For example, the proposed rulemaking appears content with excluding salaries that are remuneration from one’s own research institution. There are researchers whose institutions have had research contracts with a given industry sponsor for years, and this funding is used to support the researcher’s salary year in and year out. Clearly, it is not lost on the researcher as to who is floating the boat. This means that the opportunity for influence and developing loyalty to an institutional underwriter still exists, even if the money paid to the investigator comes in the form of an institutional salary. Does passing the funds through the research organization remove the conflict of interest or just keep it out of public view? These pass-through arrangements may be particularly egregious because of their lack of public transparency. Further, these conflicts may reach beyond the investigators to the institutions themselves, since research contracts with institutions typically provide indirect funding for the institution.

Likewise, financial interests from seminars, lectures, or teaching engagements, or service on advisory committees sponsored by public or non-profit entities are excluded from disclosure requirements. Again, the problem is that many for-profit companies can create non-profit foundation counterparts and have funds filtered through these entities to bypass the language of the rules.

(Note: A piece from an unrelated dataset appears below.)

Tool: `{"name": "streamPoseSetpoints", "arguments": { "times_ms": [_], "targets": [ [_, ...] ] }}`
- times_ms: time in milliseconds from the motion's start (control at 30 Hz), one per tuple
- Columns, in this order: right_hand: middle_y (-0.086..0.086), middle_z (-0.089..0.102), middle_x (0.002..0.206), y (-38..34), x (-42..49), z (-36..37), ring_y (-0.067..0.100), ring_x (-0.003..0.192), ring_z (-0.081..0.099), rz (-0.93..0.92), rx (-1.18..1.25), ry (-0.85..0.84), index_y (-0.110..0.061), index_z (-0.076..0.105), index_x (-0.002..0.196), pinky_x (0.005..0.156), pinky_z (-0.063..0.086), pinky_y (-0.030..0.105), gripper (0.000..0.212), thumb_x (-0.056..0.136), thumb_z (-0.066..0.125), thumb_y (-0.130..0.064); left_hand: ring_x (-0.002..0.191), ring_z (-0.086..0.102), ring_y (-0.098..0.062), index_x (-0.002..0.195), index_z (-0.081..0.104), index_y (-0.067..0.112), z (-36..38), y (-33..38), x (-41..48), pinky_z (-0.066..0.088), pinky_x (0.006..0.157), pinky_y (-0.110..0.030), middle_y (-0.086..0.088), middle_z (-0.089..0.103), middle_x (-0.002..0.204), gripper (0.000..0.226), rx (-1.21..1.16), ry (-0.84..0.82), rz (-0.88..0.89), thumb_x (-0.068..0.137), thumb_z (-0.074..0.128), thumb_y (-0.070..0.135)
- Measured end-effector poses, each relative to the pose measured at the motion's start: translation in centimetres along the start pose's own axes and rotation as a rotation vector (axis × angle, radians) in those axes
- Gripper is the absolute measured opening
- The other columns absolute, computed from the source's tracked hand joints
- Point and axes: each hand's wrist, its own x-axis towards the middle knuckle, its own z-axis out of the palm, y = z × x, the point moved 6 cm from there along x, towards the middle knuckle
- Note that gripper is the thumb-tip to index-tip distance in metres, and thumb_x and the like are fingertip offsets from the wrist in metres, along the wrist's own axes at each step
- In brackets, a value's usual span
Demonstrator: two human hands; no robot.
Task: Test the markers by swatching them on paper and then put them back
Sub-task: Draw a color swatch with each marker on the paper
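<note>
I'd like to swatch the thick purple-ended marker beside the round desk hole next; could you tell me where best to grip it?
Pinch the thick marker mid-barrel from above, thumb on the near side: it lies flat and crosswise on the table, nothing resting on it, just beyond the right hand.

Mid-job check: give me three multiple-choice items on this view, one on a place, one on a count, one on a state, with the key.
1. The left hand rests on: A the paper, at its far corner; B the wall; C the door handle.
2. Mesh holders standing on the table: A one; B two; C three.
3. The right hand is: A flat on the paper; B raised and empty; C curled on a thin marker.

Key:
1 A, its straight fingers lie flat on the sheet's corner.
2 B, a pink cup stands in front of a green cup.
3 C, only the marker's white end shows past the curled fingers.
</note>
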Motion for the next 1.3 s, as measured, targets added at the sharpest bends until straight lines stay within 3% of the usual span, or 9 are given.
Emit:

The proposed rulemaking is grounded in the need for transparency. Complete transparency of any financial arrangement that has the potential to compromise research integrity should be absolutely required. But it should be necessary only for those conflicts that cannot be avoided in the first place. Disclosure can only do so much and won’t cure a moral wrong.[8] Emphasis should focus on preventing, rather than managing, COIs in research, whenever possible. And, to a limited extent, the proposed new rules suggest this by asking whether investigators involved in participant selection, informed consent, and management of a trial should be prohibited from having a significant financial interest.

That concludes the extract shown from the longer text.